> **Task requirements**
Using the material below, repeat exactly the lines from the one with "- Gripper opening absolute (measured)" through the one with "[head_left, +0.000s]", ends included, without any images.

> **Data shown**
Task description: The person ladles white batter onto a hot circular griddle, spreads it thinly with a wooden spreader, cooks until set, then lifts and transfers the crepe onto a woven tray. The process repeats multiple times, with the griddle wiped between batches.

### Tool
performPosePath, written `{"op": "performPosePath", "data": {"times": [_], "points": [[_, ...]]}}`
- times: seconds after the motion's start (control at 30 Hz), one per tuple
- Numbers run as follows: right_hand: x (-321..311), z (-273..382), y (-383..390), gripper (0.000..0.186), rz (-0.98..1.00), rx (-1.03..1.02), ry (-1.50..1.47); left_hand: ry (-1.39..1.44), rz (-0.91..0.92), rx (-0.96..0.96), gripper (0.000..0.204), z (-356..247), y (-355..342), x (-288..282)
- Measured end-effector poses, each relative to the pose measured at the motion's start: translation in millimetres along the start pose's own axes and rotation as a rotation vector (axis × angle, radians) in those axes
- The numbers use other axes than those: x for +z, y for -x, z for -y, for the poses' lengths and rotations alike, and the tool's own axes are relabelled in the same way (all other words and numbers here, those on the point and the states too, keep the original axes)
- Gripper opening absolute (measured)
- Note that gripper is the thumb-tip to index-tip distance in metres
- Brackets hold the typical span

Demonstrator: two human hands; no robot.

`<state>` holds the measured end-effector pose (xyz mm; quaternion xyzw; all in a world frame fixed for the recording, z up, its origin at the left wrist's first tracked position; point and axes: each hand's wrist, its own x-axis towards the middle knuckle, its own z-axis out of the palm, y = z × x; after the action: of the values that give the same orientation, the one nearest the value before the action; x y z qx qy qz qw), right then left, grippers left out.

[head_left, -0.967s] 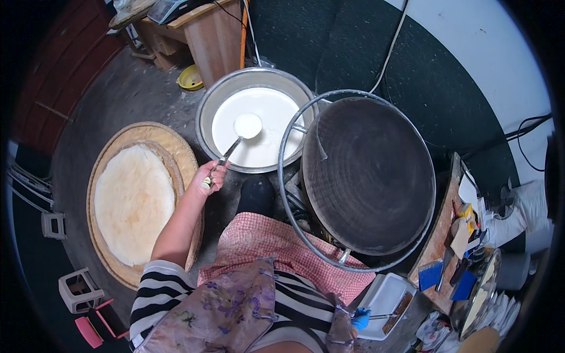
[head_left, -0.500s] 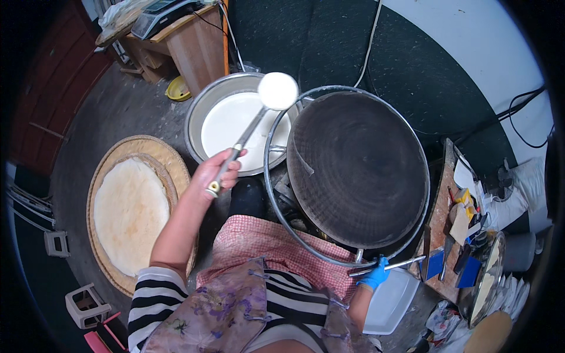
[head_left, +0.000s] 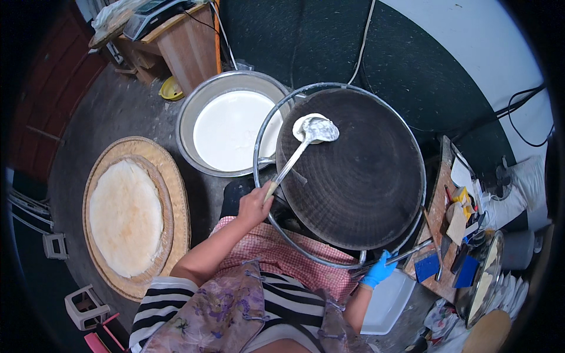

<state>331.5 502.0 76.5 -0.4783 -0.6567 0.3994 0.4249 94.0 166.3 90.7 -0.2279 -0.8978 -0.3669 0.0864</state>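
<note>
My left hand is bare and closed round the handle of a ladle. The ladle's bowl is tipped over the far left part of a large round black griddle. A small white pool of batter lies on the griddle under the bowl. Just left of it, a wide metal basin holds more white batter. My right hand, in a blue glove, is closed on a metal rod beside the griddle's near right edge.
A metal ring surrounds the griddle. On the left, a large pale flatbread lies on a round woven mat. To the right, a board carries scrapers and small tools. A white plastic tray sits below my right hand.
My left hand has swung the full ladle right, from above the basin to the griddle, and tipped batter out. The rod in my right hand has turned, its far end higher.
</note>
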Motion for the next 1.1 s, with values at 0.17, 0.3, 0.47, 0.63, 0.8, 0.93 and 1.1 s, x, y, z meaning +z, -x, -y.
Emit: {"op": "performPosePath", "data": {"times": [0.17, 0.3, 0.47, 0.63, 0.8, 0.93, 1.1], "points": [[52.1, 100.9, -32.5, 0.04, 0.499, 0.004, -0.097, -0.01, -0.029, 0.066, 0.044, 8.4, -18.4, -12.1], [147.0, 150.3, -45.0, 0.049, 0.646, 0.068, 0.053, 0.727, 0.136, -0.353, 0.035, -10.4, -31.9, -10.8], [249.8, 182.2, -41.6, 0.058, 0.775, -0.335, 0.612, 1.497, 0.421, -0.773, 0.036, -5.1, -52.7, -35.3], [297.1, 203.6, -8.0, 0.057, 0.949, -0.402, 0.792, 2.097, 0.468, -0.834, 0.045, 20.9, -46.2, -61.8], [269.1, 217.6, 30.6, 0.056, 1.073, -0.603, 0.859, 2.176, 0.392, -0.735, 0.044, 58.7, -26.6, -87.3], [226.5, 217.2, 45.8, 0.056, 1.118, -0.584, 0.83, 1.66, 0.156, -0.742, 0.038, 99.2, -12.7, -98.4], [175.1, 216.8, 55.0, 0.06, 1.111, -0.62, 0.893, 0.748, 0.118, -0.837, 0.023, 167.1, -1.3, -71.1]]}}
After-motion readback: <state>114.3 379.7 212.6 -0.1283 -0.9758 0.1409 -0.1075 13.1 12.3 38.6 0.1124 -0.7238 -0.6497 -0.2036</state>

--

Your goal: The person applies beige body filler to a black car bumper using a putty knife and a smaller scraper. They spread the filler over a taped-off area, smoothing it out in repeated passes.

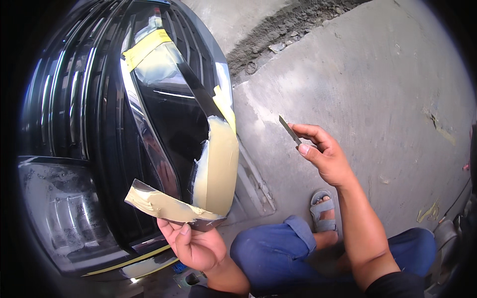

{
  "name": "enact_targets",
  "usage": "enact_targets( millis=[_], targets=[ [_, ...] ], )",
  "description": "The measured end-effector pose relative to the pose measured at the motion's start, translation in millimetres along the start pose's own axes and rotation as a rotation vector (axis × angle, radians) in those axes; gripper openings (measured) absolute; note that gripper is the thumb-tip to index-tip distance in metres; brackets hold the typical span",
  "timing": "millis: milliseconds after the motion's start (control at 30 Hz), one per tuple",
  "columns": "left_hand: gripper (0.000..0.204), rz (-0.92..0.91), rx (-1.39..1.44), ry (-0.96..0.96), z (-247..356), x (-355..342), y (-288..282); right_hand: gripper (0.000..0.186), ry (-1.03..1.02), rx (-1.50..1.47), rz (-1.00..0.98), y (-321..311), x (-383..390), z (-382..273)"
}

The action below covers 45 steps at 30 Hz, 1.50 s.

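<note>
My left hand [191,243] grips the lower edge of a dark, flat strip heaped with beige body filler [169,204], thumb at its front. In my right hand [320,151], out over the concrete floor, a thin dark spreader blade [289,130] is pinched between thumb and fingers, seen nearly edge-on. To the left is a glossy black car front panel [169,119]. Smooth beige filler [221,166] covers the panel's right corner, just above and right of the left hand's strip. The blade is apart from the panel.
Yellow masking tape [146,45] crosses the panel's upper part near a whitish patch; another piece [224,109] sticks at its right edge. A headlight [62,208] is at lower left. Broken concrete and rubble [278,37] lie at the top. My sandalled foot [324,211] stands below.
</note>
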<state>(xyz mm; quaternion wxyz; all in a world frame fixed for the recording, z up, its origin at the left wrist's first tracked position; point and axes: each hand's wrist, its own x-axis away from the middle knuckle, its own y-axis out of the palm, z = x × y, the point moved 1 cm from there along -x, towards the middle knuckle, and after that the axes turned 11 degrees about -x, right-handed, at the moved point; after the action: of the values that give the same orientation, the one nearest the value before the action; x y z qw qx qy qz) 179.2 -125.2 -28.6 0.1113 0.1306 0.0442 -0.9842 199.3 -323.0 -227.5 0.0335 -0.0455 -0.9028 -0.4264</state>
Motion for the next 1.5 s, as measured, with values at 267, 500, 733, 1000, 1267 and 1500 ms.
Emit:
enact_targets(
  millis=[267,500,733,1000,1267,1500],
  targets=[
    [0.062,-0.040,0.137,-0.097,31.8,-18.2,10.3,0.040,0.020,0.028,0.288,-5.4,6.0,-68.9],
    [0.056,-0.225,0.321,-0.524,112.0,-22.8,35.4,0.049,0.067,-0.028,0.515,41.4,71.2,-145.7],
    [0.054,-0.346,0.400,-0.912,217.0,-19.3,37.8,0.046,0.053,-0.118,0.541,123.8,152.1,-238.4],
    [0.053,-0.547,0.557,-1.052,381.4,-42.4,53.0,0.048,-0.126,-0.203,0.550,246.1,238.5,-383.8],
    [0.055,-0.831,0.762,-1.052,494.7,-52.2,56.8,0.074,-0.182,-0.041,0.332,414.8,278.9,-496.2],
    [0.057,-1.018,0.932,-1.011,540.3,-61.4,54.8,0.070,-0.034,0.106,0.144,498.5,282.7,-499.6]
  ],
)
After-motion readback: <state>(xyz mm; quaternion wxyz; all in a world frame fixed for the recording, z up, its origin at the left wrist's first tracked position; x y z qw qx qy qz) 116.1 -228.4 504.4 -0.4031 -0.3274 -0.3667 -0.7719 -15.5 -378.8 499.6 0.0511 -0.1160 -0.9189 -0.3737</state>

> **Solution to this exercise**
- Gripper opening absolute (measured)
- Note that gripper is the thumb-tip to index-tip distance in metres
- Brackets hold the typical span

Demonstrator: two human hands; no robot.

`<state>` holds the measured end-effector pose (xyz mm; quaternion xyzw; all in a world frame fixed for the recording, z up, its origin at the left wrist's first tracked position; point and axes: each hand's wrist, its own x-axis towards the middle knuckle, its own z-axis out of the palm, y = z × x; after the action: of the values that give the same orientation, the one nearest the value before the action; x y z qx qy qz qw), right then left, grippers left out.

[head_left, -0.967s] 
[head_left, -0.500s] 
[head_left, +0.000s] 

This exercise requires no further response.